A hatred of Orthodoxy, fanaticism against and persecution of the Orthodox, even killings, run like a crimson thread through all the ages of Catholicism's existence. By their fruits ye shall know them. Was such a spirit commanded to us by Christ? If to anyone, it is always possible to say to Catholics, Lutherans, and Reformed: "Ye know not what manner of spirit ye are of" (Luke ix, 55).

The cause of all the errors of the Roman Catholic Church is pride and the acknowledgment of the pope as the real head of the Church and what is more—that he is infallible. From hence all the oppression on the part of the Western church arises. The oppression of thought and faith, the deprivation of true freedom both in faith and life, in all things upon which the pope has placed his heavy hand; from hence come the false dogmas, from hence the duplicity and slyness in thought, word, and deed; from hence—the various false rules and regulations for the confession of sins; from hence indulgences; from hence the distortion of dogmas; from hence the fabrication of the saints of the Western church and non-existent relics, not glorified by God; from hence—"the exalting against the knowledge of God" (II Cor. 10:5), and every sort of opposition to God under the appearance of piety and zeal for the greater glory of God.

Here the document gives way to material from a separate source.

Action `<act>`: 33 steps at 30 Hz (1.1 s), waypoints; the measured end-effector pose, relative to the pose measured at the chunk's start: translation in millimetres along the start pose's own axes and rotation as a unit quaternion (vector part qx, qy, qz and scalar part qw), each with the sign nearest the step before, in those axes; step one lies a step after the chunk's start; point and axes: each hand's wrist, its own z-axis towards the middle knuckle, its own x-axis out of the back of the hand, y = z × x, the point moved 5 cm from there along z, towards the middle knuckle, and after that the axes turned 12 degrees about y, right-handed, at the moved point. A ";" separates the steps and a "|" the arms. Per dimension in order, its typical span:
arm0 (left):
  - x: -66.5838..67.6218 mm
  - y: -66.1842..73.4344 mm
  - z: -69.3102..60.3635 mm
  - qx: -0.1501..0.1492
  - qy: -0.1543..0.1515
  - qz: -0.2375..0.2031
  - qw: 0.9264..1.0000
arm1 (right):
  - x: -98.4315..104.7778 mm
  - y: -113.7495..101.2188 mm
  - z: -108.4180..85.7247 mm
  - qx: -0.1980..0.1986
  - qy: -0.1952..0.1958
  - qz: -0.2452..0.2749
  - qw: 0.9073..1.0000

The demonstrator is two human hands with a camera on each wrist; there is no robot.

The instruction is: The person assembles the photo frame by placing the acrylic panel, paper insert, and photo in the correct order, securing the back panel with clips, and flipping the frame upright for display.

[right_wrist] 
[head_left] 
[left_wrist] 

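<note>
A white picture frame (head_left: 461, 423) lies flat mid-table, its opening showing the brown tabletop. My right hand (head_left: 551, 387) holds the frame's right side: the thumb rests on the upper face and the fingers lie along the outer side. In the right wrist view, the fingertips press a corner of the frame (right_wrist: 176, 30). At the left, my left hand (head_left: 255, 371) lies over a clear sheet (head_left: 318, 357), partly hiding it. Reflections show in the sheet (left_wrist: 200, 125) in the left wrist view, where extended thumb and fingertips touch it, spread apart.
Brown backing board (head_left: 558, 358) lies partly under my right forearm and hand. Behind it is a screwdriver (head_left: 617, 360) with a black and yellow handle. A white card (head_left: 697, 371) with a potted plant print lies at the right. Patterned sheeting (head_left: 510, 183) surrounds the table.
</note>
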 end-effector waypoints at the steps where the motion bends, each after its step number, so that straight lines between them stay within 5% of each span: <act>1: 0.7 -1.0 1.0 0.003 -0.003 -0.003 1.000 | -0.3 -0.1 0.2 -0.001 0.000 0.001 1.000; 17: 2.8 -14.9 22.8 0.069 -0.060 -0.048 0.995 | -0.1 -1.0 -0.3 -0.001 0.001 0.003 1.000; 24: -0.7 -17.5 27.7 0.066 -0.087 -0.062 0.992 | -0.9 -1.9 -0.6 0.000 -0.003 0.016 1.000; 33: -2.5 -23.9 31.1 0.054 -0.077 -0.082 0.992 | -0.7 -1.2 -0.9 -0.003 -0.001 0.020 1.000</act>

The pope and the papists have become so proud and have so exalted themselves that they have thought to criticize Christ Himself, the hypostatic Wisdom of God Himself, and have extended their pride to the point that they have distorted some of His words, commandments, and ordinances which should not be altered to the end of this age: for example, His statement concerning the Holy Spirit, His commandment concerning the cup of His all-immaculate blood, of which they have deprived the layman, setting at naught the words of the Apostle Paul: "For as often as ye eat this bread, and drink this cup, ye do show the Lord's death till He come" (I Cor. 11:26); instead of leavened bread in the Liturgy, they use wafers (cf. Mt. 26:17, where artos – leavened bread – is used, not azymos – unleavened bread).

I thank the Lord Who has heard and hears my prayers in the presence of the most saving and dread Sacrifice (the body and blood of Christ); for the great communities which have gone astray in their faith, which though named Christian are in reality apostate—the Catholic, Lutheran, Anglican, and others; also that all peoples may be drawn to the true Faith, likewise also our “Old Believers.”

Count Leo Tolstoy infringed upon the truth of the Gospel and the whole of sacred Scripture and perverted the thought of the Gospel, which is indisputably most important and invaluable for the people of all ages. He rejected the belief in Christ as the Son of God, the Redeemer and Savior of the world, and led astray many who followed in his footsteps, and destroyed them; he renounced the Church, founded by Christ, trampled upon the grace of Baptism, Chrismation, Repentance, Communion, and all the mysteries; because of his self-conceit he accounts himself to be the judge of the word of God and his own supreme criterion and does not verify himself by it. But woe unto them that are wise in their own eyes and in their own sight! (Is. 5:21).

From Orthodox Life, July-August 1970 (no. 4), pp. 14-29. Originally from Christian Philosophy, Ch. IV (appendix to My Life in Christ).